— Task requirements —
Print out every record exactly as it appears.

— Records for the exercise —

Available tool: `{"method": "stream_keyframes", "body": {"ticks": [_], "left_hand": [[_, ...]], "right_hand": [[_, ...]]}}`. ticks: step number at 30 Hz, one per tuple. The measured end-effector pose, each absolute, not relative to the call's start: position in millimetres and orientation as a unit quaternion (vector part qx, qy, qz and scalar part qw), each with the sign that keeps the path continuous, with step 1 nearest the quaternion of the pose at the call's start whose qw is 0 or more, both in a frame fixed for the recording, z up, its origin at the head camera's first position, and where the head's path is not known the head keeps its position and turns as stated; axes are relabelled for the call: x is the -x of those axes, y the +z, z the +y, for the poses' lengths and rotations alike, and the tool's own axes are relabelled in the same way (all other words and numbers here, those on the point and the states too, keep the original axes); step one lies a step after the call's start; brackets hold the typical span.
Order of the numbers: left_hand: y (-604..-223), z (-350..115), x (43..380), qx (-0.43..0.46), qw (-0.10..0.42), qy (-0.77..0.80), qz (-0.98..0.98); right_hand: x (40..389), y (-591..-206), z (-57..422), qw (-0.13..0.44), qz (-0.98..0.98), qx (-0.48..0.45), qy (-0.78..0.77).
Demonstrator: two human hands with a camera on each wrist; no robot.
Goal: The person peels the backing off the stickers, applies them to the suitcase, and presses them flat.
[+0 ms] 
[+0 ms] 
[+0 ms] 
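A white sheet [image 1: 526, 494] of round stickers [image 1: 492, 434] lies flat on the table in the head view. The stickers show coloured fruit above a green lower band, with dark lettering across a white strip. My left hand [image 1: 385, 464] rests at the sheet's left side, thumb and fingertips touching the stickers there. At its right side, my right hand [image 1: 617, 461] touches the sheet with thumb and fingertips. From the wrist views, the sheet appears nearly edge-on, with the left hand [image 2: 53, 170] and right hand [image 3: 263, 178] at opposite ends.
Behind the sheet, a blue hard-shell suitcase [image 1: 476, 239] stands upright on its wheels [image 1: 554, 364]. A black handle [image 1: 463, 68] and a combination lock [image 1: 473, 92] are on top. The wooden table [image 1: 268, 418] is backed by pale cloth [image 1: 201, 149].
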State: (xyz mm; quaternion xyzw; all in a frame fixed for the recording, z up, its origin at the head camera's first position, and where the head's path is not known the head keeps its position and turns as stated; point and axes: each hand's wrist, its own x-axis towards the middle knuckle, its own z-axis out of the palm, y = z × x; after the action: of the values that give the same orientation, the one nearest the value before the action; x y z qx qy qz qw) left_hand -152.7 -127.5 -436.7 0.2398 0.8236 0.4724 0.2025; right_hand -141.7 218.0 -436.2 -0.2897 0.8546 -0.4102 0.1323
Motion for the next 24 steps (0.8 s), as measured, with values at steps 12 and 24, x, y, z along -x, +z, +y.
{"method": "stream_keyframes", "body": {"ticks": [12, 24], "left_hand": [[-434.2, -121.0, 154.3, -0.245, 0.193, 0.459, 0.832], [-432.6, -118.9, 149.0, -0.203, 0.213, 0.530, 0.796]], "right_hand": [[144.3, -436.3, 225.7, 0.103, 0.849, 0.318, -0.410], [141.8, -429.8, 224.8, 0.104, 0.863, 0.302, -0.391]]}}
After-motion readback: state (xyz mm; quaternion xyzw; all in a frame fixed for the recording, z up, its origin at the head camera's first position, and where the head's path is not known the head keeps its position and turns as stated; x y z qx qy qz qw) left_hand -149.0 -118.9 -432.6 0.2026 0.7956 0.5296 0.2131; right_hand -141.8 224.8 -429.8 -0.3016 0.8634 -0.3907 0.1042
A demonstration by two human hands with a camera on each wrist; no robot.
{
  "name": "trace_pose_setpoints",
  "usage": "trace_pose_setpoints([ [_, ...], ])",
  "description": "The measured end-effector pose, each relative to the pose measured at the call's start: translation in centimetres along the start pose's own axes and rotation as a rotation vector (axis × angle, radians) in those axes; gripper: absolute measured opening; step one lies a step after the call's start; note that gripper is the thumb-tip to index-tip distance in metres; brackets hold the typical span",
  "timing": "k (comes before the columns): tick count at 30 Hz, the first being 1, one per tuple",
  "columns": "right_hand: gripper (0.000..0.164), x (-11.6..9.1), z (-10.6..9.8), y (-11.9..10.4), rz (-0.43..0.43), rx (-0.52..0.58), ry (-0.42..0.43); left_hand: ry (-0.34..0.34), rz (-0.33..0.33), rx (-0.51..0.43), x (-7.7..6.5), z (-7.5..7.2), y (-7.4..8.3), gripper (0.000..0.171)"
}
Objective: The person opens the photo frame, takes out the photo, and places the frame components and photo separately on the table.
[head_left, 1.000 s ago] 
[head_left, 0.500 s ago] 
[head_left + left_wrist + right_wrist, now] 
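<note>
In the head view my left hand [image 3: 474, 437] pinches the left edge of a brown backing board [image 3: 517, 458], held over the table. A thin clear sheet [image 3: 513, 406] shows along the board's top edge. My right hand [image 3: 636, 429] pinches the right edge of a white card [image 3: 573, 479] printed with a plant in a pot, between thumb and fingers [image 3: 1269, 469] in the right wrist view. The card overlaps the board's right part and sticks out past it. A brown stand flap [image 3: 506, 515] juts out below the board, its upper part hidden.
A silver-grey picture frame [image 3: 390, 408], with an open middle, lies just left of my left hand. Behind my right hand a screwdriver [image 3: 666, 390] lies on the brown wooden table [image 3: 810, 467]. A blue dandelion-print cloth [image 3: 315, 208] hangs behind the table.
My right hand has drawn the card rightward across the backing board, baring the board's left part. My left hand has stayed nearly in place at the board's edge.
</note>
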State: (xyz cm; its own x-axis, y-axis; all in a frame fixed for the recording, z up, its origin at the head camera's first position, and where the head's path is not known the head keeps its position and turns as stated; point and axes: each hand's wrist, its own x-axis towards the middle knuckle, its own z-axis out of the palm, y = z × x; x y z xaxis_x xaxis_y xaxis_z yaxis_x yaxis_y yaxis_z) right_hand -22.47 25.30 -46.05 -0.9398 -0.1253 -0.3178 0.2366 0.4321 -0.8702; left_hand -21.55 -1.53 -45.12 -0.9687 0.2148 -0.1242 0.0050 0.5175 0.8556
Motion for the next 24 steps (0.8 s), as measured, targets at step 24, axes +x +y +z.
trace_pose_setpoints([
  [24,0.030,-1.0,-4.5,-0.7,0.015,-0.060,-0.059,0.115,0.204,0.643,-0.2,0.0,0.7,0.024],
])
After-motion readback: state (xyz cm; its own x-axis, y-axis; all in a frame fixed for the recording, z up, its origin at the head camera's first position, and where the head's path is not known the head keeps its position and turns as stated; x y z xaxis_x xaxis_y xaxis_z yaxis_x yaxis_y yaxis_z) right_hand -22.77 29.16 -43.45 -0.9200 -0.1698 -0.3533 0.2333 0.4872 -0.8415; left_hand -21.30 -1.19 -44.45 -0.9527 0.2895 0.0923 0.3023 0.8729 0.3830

— Response for this exercise —
Available tool: `{"method": "stream_keyframes", "body": {"ticks": [_], "left_hand": [[_, ...]], "right_hand": [[_, ...]]}}`. ticks: step number at 30 Hz, one per tuple. The measured end-effector pose, each absolute, not relative to the call's start: position in millimetres and orientation as a unit quaternion (vector part qx, qy, qz and scalar part qw), each with the sign that keeps the path continuous, with step 1 nearest the quaternion of the pose at the call's start whose qw is 0 or more, both in a frame fixed for the recording, z up, its origin at the head camera's first position, and where the head's path is not known the head keeps its position and turns as stated; axes are relabelled for the call: x is the -x of those axes, y the +z, z the +y, for the poses' lengths and rotations alike, and the tool's own axes are relabelled in the same way (all other words and numbers here, those on the point and the states too, keep the original axes); step one lies a step after the call's start; brackets hold the typical span.
Order of the numbers: left_hand: y (-604..-223), z (-350..115), x (43..380), qx (-0.43..0.46), qw (-0.10..0.42), qy (-0.77..0.80), qz (-0.98..0.98); right_hand: x (40..389), y (-591..-206), z (-57..422), qw (-0.13..0.44), qz (-0.98..0.98), qx (-0.48..0.45), qy (-0.78..0.77).
Demonstrator: two human hands with a camera on each wrist; no robot.
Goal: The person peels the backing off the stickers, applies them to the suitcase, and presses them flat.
[+0 ms] 
[+0 ms] 
[+0 ms] 
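A white sheet [image 1: 526, 494] of round stickers [image 1: 492, 434] lies flat on the table in the head view. The stickers show coloured fruit above a green lower band, with dark lettering across a white strip. My left hand [image 1: 385, 464] rests at the sheet's left side, thumb and fingertips touching the stickers there. At its right side, my right hand [image 1: 617, 461] touches the sheet with thumb and fingertips. From the wrist views, the sheet appears nearly edge-on, with the left hand [image 2: 53, 170] and right hand [image 3: 263, 178] at opposite ends.
Behind the sheet, a blue hard-shell suitcase [image 1: 476, 239] stands upright on its wheels [image 1: 554, 364]. A black handle [image 1: 463, 68] and a combination lock [image 1: 473, 92] are on top. The wooden table [image 1: 268, 418] is backed by pale cloth [image 1: 201, 149].
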State: (xyz mm; quaternion xyzw; all in a frame fixed for the recording, z up, its origin at the head camera's first position, and where the head's path is not known the head keeps its position and turns as stated; point and axes: each hand's wrist, its own x-axis towards the middle knuckle, its own z-axis out of the palm, y = z × x; after the action: of the values that give the same orientation, the one nearest the value before the action; x y z qx qy qz qw) left_hand -152.7 -127.5 -436.7 0.2398 0.8236 0.4724 0.2025; right_hand -141.7 218.0 -436.2 -0.2897 0.8546 -0.4102 0.1323
Motion for the next 24 steps (0.8 s), as measured, with values at steps 12 and 24, x, y, z along -x, +z, +y.
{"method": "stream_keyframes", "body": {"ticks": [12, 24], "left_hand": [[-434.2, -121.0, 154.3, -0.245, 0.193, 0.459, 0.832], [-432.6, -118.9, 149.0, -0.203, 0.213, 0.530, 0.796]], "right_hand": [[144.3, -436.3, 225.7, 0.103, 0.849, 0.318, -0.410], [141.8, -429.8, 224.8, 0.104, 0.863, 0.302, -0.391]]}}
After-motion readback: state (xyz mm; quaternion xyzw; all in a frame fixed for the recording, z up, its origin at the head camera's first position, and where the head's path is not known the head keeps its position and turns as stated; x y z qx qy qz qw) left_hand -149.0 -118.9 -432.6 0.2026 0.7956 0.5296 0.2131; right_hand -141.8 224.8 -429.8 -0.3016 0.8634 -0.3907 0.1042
A demonstration by two human hands with a camera on each wrist; no robot.
{
  "name": "trace_pose_setpoints",
  "usage": "trace_pose_setpoints([ [_, ...], ])",
  "description": "The measured end-effector pose, each relative to the pose measured at the call's start: translation in centimetres along the start pose's own axes and rotation as a rotation vector (axis × angle, radians) in those axes; gripper: absolute measured opening; step one lies a step after the call's start; note that gripper is the thumb-tip to index-tip distance in metres; brackets hold the typical span",
  "timing": "k (comes before the columns): tick count at 30 Hz, the first being 1, one per tuple",
  "columns": "right_hand: gripper (0.000..0.164), x (-11.6..9.1), z (-10.6..9.8), y (-11.9..10.4), rz (-0.43..0.43), rx (-0.52..0.58), ry (-0.42..0.43); left_hand: ry (-0.34..0.34), rz (-0.33..0.33), rx (-0.51..0.43), x (-7.7..6.5), z (-7.5..7.2), y (-7.4..8.3), gripper (0.000..0.171)"
}
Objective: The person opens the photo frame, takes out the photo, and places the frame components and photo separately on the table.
[head_left, 1.000 s ago] 
[head_left, 0.500 s ago] 
[head_left + left_wrist + right_wrist, now] 
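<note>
In the head view my left hand [image 3: 474, 437] pinches the left edge of a brown backing board [image 3: 517, 458], held over the table. A thin clear sheet [image 3: 513, 406] shows along the board's top edge. My right hand [image 3: 636, 429] pinches the right edge of a white card [image 3: 573, 479] printed with a plant in a pot, between thumb and fingers [image 3: 1269, 469] in the right wrist view. The card overlaps the board's right part and sticks out past it. A brown stand flap [image 3: 506, 515] juts out below the board, its upper part hidden.
A silver-grey picture frame [image 3: 390, 408], with an open middle, lies just left of my left hand. Behind my right hand a screwdriver [image 3: 666, 390] lies on the brown wooden table [image 3: 810, 467]. A blue dandelion-print cloth [image 3: 315, 208] hangs behind the table.
My right hand has drawn the card rightward across the backing board, baring the board's left part. My left hand has stayed nearly in place at the board's edge.
</note>
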State: (xyz cm; its own x-axis, y-axis; all in a frame fixed for the recording, z up, its origin at the head camera's first position, and where the head's path is not known the head keeps its position and turns as stated; point and axes: each hand's wrist, its own x-axis towards the middle knuckle, its own z-axis out of the palm, y = z × x; x y z xaxis_x xaxis_y xaxis_z yaxis_x yaxis_y yaxis_z) right_hand -22.47 25.30 -46.05 -0.9398 -0.1253 -0.3178 0.2366 0.4321 -0.8702; left_hand -21.55 -1.53 -45.12 -0.9687 0.2148 -0.1242 0.0050 0.5175 0.8556
Motion for the next 24 steps (0.8 s), as measured, targets at step 24, axes +x +y +z.
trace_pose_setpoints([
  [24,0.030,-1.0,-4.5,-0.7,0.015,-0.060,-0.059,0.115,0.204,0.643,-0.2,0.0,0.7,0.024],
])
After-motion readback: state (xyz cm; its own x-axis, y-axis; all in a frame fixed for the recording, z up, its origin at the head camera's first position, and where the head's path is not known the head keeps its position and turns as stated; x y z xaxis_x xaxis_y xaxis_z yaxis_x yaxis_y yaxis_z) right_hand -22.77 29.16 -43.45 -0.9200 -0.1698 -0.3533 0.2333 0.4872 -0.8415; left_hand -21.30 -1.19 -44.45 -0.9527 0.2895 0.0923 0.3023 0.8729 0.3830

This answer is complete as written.